**PROBLEM DETAILS**
Locate the string "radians" throughout the material and copy every line in which it occurs.

**GIVEN RECORDS**
####

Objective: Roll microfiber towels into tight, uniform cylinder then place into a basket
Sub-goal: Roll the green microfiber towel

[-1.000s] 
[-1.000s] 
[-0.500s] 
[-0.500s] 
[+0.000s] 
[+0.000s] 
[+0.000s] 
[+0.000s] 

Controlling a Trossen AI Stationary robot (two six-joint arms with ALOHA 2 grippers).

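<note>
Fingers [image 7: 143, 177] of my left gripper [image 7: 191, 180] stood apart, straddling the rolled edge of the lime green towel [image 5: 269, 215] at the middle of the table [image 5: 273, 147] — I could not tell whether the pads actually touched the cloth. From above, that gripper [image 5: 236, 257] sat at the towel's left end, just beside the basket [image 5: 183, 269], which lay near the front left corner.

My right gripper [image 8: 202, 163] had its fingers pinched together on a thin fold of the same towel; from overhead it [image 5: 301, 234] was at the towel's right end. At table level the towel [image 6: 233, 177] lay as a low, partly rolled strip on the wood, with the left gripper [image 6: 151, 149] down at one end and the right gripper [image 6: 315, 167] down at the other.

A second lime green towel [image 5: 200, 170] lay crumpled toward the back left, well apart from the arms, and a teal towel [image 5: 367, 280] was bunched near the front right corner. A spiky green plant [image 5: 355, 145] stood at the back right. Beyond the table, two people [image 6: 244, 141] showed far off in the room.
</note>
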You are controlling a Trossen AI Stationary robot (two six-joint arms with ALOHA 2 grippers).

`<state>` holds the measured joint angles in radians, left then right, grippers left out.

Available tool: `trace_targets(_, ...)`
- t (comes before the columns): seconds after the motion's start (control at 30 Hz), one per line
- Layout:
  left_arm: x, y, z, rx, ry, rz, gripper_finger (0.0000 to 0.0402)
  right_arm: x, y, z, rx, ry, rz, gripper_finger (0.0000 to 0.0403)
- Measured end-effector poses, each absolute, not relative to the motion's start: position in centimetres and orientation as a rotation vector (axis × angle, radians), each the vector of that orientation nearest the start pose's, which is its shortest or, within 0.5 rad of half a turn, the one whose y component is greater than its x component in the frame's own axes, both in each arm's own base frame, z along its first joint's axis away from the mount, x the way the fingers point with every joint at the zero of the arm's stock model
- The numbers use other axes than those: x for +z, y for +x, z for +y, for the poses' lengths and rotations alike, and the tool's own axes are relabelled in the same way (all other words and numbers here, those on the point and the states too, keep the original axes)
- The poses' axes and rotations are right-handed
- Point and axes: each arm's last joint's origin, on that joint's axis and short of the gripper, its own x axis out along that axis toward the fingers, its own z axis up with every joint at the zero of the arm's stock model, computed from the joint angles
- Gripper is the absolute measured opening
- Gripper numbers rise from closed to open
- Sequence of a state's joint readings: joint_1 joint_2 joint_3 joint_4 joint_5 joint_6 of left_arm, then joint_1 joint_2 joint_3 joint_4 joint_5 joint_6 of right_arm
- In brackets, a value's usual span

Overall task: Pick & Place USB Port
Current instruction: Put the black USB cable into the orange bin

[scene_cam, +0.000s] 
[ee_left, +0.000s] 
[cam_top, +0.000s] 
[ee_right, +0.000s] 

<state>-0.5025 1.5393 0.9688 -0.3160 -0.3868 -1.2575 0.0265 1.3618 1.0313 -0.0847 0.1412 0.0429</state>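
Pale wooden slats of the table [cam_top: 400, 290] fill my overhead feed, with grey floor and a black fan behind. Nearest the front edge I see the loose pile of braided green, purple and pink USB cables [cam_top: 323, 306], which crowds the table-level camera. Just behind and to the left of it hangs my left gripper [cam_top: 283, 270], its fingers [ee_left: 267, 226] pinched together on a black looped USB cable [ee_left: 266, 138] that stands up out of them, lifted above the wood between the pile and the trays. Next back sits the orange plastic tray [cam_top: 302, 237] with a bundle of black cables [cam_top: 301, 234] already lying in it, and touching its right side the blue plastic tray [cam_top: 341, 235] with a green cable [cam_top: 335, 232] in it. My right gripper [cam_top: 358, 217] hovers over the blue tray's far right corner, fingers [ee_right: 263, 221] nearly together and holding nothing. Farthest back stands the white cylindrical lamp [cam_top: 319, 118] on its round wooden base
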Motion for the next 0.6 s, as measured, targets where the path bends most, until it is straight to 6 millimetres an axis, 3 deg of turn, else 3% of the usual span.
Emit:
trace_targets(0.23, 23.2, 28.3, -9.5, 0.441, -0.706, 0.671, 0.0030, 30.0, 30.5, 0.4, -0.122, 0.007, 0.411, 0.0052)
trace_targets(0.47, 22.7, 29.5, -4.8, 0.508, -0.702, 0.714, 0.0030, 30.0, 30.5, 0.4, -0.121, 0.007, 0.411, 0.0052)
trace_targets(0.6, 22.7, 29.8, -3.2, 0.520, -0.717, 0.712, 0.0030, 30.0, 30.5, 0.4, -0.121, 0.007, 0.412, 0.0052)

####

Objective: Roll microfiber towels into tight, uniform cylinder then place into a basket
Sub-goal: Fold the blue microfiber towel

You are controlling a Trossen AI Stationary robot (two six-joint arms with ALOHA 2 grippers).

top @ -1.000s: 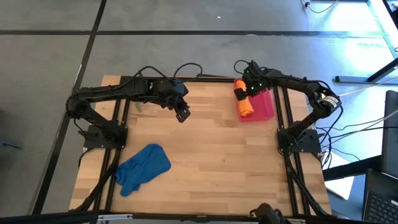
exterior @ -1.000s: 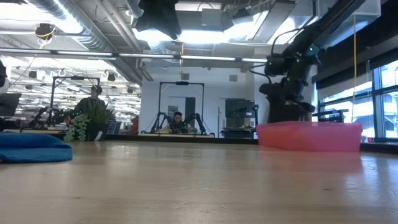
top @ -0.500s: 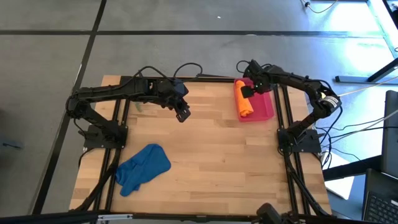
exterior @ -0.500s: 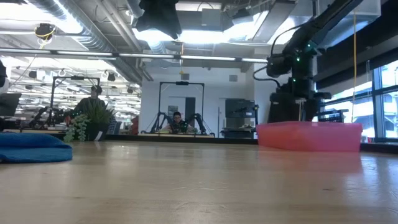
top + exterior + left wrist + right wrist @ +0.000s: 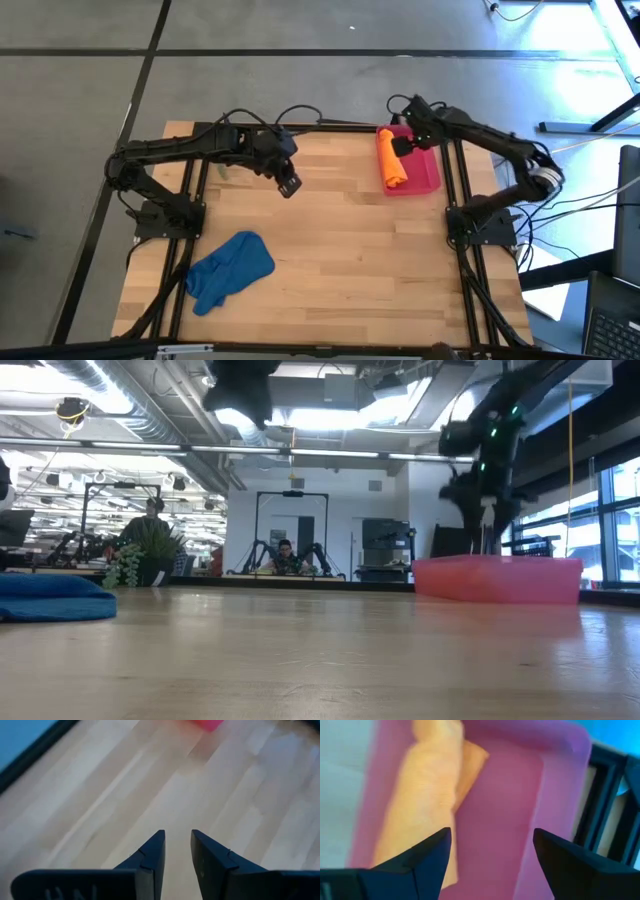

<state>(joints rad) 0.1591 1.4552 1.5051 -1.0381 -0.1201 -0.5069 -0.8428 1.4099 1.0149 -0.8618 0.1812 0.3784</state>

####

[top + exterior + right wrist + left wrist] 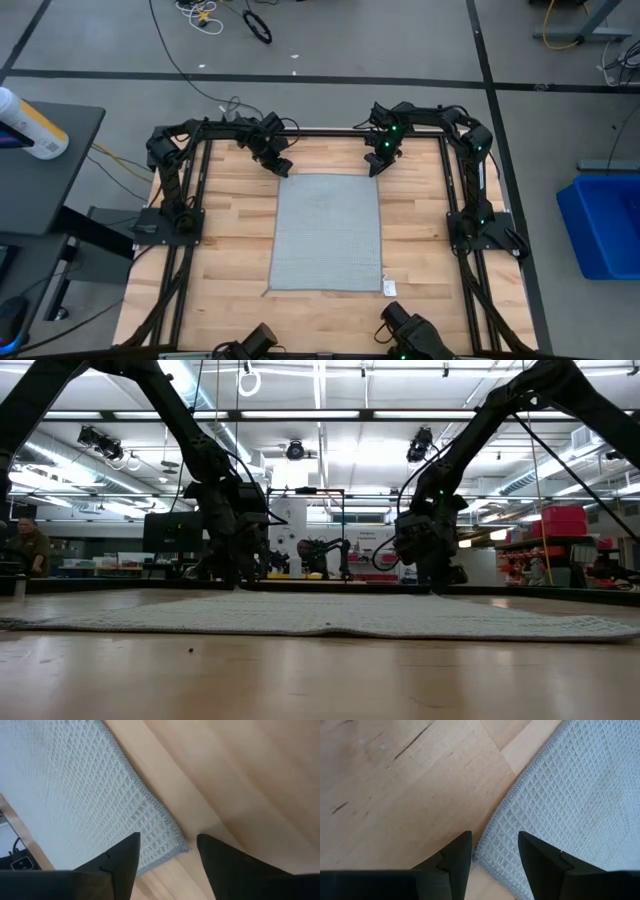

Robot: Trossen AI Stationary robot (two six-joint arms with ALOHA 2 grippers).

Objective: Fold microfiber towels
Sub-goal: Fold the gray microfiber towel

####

**RESPONSE**
`<state>` holds the measured joint angles in radians, left then right, grippers left out.
- Measured end-effector poses, each absolute, not relative to the motion's start: position in centimetres and orientation as a rotation vector (axis × angle, radians), each the vector of that orientation nearest the start pose's, which is its shortest or, within 0.5 rad of half a turn, the one whose y component is greater than its x component in the frame's own axes, both in each arm's own base frame, z along its first joint's axis away from the mount, x the way the fingers point with every joint at the zero of the arm's stock model

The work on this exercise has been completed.